Registered: Mar 2007
Location: Newcastle upon Tyne, UK
Distribution: Trustix, Fedora, Ubuntu
Posts: 16

Rep: Reputation: 3
Quote:
Originally Posted by vonedaddy View Post
I added

PermitRootLogin no
You say you added this; did you remove any lines that contradicted it? Check for other PermitRootLogin lines.
 
Old 01-01-2008, 08:54 AM   #6
vonedaddy
Member
 
Registered: Aug 2004
Location: Philadelphia,PA
Posts: 185

Original Poster
Rep: Reputation: 17
Quote:
Originally Posted by Brianetta View Post
You say you added this; did you remove any lines that contradicted it? Check for other PermitRootLogin lines.
I checked and there are none. Any other ideas?
 
Old 01-01-2008, 10:40 AM   #7
sys-fire
LQ Newbie
 
Registered: Nov 2003
Location: USA
Distribution: Debian and Slackware
Posts: 17

Rep: Reputation: 0
Disabling root login via SSh

As root, edit the file /etc/sshd_config. Add a line that says:

AllowUsers yourusername

Make sure there is no line that says:

AllowUsers root


Hope this helps! :-)
 
Old 01-01-2008, 10:50 AM   #8
vonedaddy
Member
 
Registered: Aug 2004
Location: Philadelphia,PA
Posts: 185

Original Poster
Rep: Reputation: 17
Quote:
Originally Posted by sys-fire View Post
As root, edit the file /etc/sshd_config. Add a line that says:

AllowUsers yourusername

Make sure there is no line that says:

AllowUsers root


Hope this helps! :-)
No it did nothing... Just to let you know this happened after following the chrootjail instructions here:
http://adamsworld.name/chrootjail.php
 
Old 01-01-2008, 11:25 AM   #9
sys-fire
LQ Newbie
 
Registered: Nov 2003
Location: USA
Distribution: Debian and Slackware
Posts: 17

Rep: Reputation: 0
Did you restart ssh with /etc/init.d/ssh restart?
 
Old 01-01-2008, 11:35 AM   #10
vonedaddy
Member
 
Registered: Aug 2004
Location: Philadelphia,PA
Posts: 185

Original Poster
Rep: Reputation: 17
Quote:
Originally Posted by sys-fire View Post
Did you restart ssh with /etc/init.d/ssh restart?
Not exactly, there is not such file


[root@bighat ~]# /etc/init.d/ssh restart
-bash: /etc/init.d/ssh: No such file or directory
[root@bighat ~]# /etc/init.d/sshd restart
Stopping sshd: [ OK ]
Starting sshd: [ OK ]
[root@bighat ~]#


I dont know if there is a different between ssh and sshd


And I can still log in via ssh with root credentials.

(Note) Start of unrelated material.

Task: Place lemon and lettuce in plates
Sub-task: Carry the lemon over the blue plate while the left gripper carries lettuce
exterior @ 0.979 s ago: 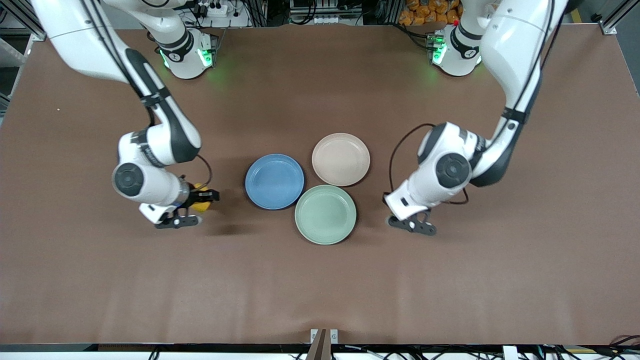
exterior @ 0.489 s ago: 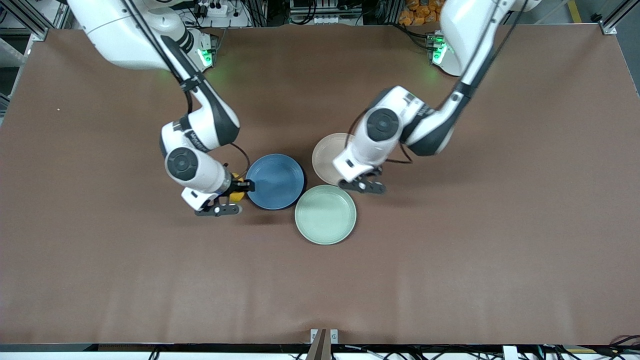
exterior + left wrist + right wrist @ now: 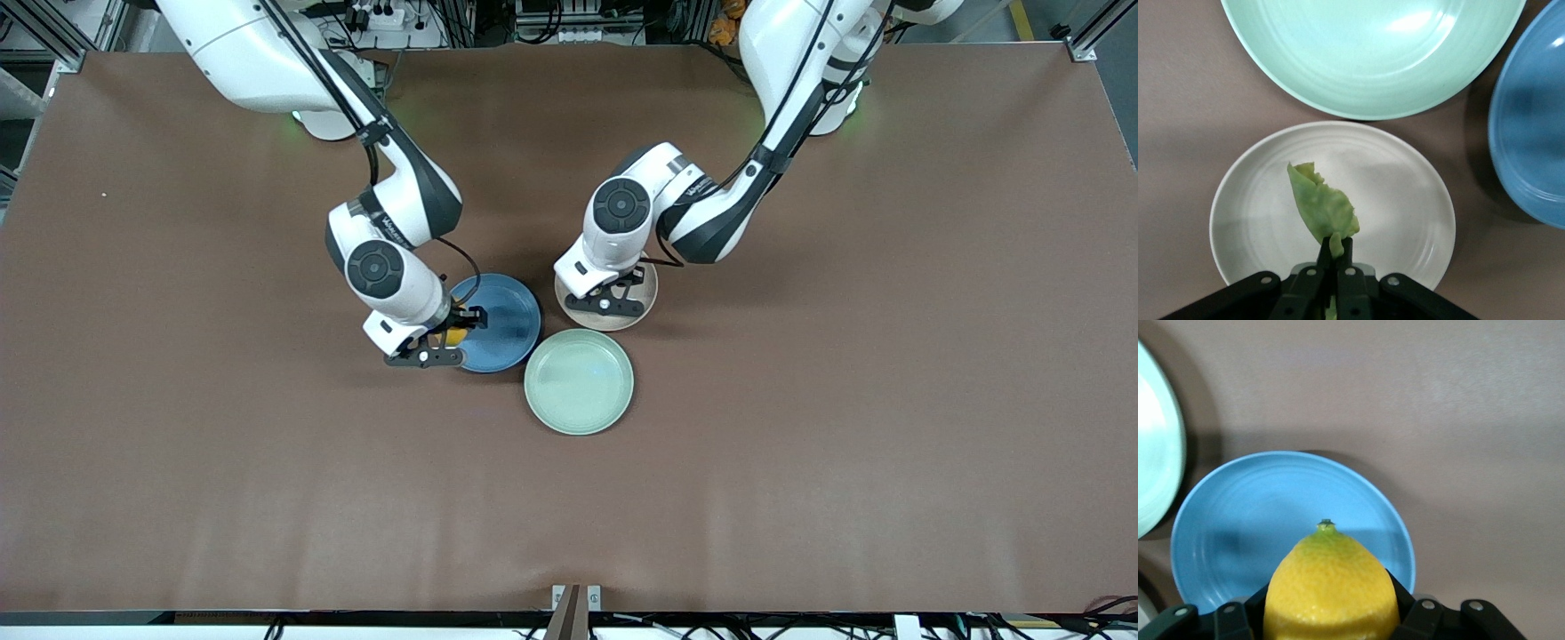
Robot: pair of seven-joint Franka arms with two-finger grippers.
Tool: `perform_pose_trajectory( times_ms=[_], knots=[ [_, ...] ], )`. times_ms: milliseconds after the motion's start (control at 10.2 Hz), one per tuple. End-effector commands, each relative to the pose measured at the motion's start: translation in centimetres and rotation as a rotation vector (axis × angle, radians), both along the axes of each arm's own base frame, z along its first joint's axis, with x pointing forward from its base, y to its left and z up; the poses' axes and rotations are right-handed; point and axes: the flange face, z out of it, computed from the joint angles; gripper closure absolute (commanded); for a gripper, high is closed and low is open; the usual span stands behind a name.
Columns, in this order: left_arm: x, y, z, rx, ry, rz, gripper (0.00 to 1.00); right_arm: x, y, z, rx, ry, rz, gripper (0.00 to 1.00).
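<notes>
Lemon (image 3: 1330, 587) base (frame-cut)

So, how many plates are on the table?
3, clustered mid-table. The blue plate is toward the right arm's end, the beige plate beside it toward the left arm's end, and the green plate nearest the front camera. None seems hidden.

The front view looks steeply down from a high mount facing both arm bases and takes in the whole counter (image 3: 178, 498). Each wrist view looks down past its own hand from close range: the left hand (image 3: 1333, 257) over the beige plate (image 3: 1405, 200), the right hand (image 3: 1328, 617) over the blue plate (image 3: 1238, 540). All three views share the blue plate and the mint green plate (image 3: 579, 381).
</notes>
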Motion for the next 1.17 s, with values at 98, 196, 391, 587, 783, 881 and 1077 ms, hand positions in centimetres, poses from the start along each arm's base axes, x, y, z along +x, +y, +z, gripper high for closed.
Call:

Last edited by vonedaddy; 01-01-2008 at 11:37 AM.
 
Old 01-01-2008, 01:55 PM   #11
anomie
Senior Member
 
Registered: Nov 2004
Location: Texas
Distribution: RHEL, Scientific Linux, Debian, Fedora
Posts: 3,935
Blog Entries: 5

Rep: Reputation: Disabled
Quote:
Originally Posted by vonedaddy
Just to let you know this happened after following the chrootjail instructions here:
http://adamsworld.name/chrootjail.php
This is probably an important clue as to why the problem is occurring.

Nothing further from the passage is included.